N- acetylcysteine replenishes glutathione in HIV infection. De Rosa SC, Zaretsky MD, Dubs JG, and others. [Eur J Clin Invest 2000 Oct;30(10):915-29.] Comment in: Eur J Clin Invest. 2000 Oct;30(10):841-2. Glutathione (GSH) deficiency is common in HIV-infected individuals and is associated with impaired T cell function and impaired survival. N-acetylcysteine (NAC) is used to replenish GSH that has been depleted by acetaminophen overdose. Studies here test oral administration of NAC for safe and effective GSH replenishment in HIV infection. Whole blood GSH levels in NAC arm subjects significantly increased, bringing GSH levels in NAC-treated subjects to 89% of uninfected controls. Baseline GSH levels in the placebo group remained essentially the same during the 8 week placebo-controlled trial. T cell GSH, adjusted for CD4 T cell count and beta2-microglobulin levels, also increased in the NAC-treated subjects. Adverse effects were minimal and not significantly associated with NAC ingestion.

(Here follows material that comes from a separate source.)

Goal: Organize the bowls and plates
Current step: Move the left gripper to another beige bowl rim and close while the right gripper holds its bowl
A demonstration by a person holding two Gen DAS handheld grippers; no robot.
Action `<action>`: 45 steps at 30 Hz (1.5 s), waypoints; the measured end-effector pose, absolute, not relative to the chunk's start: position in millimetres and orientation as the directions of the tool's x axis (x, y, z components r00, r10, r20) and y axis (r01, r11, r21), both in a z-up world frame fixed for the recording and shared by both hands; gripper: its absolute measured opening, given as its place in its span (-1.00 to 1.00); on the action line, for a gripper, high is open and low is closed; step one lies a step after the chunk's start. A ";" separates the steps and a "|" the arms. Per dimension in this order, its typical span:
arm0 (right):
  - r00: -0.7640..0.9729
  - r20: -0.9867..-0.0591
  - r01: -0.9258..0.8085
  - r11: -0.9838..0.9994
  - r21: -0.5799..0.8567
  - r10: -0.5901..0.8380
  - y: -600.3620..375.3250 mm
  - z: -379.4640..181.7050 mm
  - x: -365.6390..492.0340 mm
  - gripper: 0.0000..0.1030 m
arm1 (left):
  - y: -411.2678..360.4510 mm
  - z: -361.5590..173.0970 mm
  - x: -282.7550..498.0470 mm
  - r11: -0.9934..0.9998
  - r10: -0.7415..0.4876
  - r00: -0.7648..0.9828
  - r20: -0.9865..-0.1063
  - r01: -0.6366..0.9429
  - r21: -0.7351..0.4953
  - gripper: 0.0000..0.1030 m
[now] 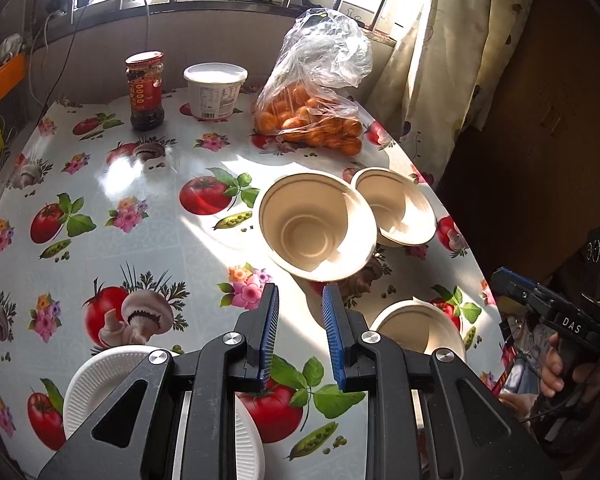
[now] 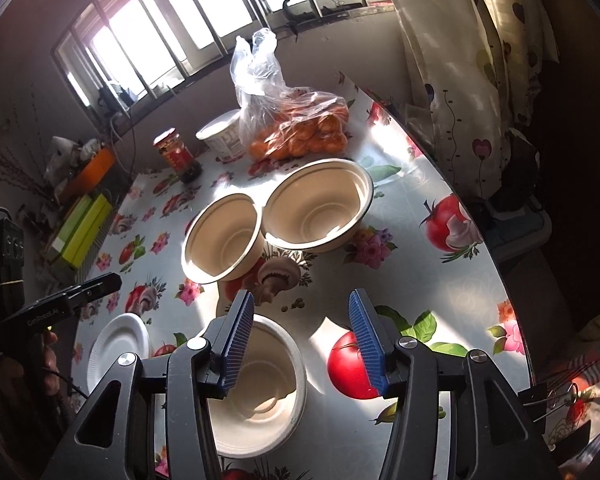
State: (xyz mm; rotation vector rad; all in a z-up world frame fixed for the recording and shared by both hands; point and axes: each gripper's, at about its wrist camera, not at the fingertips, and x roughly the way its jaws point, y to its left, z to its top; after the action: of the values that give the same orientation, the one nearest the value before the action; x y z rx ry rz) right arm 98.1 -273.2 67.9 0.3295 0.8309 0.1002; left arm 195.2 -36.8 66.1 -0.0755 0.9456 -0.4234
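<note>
Three cream bowls stand on the flowered table. In the left wrist view a large bowl point(image 1: 316, 230) touches a second bowl point(image 1: 396, 210) behind it, and a third bowl point(image 1: 416, 330) stands near the front right edge. A white ribbed plate point(image 1: 100, 380) lies under my left gripper point(image 1: 300, 300), which is open and empty, just short of the large bowl. In the right wrist view my right gripper point(image 2: 302, 312) is open and empty above the near bowl point(image 2: 256, 388), with two bowls point(image 2: 224, 236) point(image 2: 320, 204) beyond and the white plate point(image 2: 120, 344) at left.
At the table's far side stand a red-lidded sauce jar point(image 1: 145, 90), a white tub point(image 1: 215, 90) and a plastic bag of oranges point(image 1: 312, 92). A curtain point(image 1: 432, 60) hangs at right. The table edge point(image 2: 496, 264) curves along the right. Green boxes point(image 2: 82, 232) sit left.
</note>
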 end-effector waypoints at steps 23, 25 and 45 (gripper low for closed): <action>0.642 -0.733 0.035 0.946 0.321 0.225 -234.2 63.1 154.9 -0.18 | -48.7 55.9 286.8 0.913 -0.372 0.450 -0.812 0.335 -0.232 -0.54; 0.620 -0.752 0.034 0.950 0.312 0.225 -229.7 56.2 162.6 -0.31 | -48.9 48.8 288.0 0.909 -0.383 0.437 -0.814 0.335 -0.247 -0.54; 0.538 -0.789 0.018 0.932 0.363 0.297 -217.8 28.5 191.6 -0.45 | -62.6 12.9 311.1 0.901 -0.390 0.356 -0.849 0.336 -0.273 -0.54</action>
State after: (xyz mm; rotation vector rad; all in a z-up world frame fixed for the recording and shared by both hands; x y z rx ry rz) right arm 191.6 -217.8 28.5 0.3488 0.9937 0.1699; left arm 311.1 -62.6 12.9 -0.0553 1.1117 -0.4689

NAC treatment for 8 weeks safely replenishes whole blood GSH and T cell GSH in HIV-infected individuals. Thus, NAC offers useful adjunct therapy to increase protection against oxidative stress, improve immune system function and increase detoxification of acetaminophen and other drugs. These findings suggest that NAC therapy could be valuable in other clinical situations in which GSH deficiency or oxidative stress plays a role in disease pathology.
Publication Types: Clinical Trial
Randomized Controlled Trial

Currently there are clinical trials being conducted at the Center for Disease Control in Atlanta Ga. which has favorably reported on the use of this product for extending life to AIDS patients.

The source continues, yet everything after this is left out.